# Exercise:
The data below holds the lines to copy: everything from the line containing "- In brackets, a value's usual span" to the line containing "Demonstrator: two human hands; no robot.", both ends included, set down exactly.

# Dataset extract:
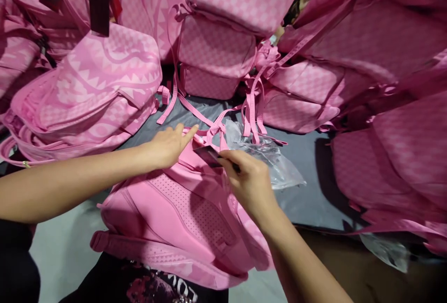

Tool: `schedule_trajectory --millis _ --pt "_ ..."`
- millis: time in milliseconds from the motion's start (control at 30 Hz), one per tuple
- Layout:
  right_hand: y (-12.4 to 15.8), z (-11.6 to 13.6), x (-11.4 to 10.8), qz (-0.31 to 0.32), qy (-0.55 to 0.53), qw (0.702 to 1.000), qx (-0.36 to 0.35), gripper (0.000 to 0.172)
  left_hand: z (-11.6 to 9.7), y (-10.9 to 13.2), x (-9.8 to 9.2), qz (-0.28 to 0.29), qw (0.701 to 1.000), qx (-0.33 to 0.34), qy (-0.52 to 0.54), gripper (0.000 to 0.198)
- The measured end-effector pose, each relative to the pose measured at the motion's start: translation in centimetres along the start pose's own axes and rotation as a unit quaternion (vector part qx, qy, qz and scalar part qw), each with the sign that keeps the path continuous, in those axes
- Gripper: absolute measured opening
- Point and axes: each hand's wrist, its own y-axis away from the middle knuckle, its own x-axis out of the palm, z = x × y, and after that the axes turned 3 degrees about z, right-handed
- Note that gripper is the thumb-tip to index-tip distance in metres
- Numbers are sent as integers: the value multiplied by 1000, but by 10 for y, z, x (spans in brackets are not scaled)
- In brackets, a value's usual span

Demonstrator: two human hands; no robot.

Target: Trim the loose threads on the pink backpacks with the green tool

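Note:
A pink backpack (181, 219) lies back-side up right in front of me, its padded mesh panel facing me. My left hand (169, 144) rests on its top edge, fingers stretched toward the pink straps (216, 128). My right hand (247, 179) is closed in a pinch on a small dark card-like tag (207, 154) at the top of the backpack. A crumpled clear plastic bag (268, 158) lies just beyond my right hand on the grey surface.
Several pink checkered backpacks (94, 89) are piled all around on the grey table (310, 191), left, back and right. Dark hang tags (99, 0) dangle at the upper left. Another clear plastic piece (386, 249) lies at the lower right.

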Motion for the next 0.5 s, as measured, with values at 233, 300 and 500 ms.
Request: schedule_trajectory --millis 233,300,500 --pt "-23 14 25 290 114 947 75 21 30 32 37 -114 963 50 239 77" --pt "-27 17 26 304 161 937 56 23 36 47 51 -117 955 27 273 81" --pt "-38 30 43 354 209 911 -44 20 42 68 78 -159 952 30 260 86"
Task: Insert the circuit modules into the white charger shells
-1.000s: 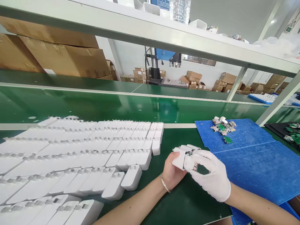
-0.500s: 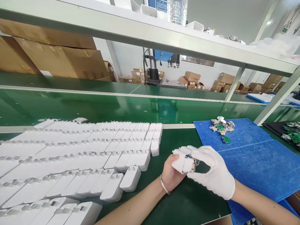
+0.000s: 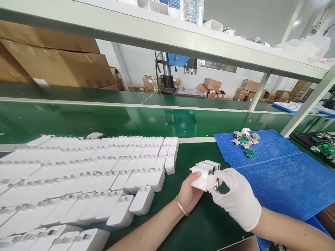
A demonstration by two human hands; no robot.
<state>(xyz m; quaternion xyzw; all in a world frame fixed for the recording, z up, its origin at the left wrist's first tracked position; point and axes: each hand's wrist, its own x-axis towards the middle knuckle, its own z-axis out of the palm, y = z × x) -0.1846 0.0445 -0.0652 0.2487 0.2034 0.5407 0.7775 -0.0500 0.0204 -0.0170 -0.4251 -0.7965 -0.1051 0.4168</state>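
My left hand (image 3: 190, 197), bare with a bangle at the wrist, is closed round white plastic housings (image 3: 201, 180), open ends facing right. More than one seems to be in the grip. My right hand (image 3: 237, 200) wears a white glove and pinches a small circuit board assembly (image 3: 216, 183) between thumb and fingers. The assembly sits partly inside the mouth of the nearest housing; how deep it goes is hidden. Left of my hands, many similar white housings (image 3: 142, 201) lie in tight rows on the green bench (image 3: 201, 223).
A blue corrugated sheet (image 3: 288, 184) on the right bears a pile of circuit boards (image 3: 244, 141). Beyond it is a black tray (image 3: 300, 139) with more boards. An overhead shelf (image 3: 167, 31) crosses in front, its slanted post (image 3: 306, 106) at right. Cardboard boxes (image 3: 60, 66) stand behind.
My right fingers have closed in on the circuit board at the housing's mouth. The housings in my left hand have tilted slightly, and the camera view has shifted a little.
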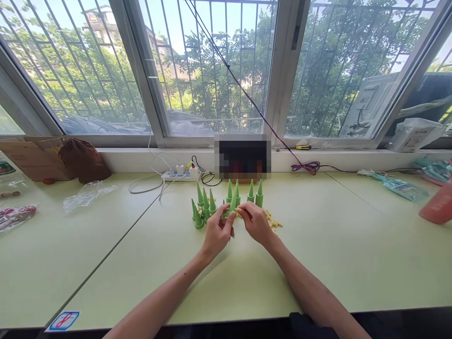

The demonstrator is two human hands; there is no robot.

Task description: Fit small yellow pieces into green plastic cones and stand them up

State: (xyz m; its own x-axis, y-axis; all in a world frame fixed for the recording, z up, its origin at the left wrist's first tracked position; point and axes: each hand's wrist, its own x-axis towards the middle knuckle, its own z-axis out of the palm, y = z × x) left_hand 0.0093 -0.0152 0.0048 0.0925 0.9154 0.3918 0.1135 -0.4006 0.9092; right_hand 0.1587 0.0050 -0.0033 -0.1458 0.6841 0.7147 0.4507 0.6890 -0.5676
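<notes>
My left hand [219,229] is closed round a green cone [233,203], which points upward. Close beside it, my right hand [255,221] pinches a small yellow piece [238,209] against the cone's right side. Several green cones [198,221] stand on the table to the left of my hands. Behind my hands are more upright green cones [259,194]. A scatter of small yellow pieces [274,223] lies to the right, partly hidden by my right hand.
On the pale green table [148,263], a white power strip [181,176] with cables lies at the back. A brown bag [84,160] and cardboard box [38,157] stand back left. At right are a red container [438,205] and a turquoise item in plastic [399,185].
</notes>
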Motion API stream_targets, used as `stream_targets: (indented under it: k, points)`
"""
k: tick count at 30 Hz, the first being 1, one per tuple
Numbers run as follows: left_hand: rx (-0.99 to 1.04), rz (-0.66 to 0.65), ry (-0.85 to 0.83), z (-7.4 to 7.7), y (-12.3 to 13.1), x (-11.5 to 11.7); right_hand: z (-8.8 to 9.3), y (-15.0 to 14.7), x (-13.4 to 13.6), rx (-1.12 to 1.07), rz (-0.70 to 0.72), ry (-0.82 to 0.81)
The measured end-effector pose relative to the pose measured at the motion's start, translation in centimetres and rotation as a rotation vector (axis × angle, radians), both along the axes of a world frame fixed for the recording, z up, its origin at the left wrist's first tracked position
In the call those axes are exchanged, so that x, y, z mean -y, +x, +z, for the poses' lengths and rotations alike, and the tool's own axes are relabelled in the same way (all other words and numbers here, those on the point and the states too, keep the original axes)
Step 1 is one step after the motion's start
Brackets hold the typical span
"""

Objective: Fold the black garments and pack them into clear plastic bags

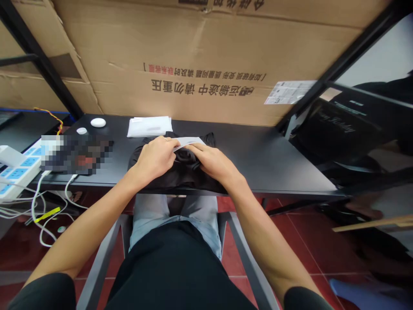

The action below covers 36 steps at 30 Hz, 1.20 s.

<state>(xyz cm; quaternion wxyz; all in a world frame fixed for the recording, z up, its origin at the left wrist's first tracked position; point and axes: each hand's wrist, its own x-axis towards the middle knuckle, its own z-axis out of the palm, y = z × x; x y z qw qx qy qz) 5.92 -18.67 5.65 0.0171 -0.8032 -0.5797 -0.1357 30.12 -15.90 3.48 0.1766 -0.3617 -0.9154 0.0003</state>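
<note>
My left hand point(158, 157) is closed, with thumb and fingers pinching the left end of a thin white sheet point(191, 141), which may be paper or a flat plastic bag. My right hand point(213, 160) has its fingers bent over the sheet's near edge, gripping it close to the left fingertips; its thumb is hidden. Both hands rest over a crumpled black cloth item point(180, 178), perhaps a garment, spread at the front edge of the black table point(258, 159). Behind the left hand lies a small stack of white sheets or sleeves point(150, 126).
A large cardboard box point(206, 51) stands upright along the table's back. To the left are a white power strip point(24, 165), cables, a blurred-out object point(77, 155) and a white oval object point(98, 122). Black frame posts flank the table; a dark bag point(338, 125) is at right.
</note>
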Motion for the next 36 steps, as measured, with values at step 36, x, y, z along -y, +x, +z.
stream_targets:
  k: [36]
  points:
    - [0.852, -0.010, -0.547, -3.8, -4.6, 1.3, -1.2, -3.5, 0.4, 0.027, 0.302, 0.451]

# Task response:
- In brackets, a value's usual span

Demonstrator: two human hands; no robot.

No part of the exercise remains open.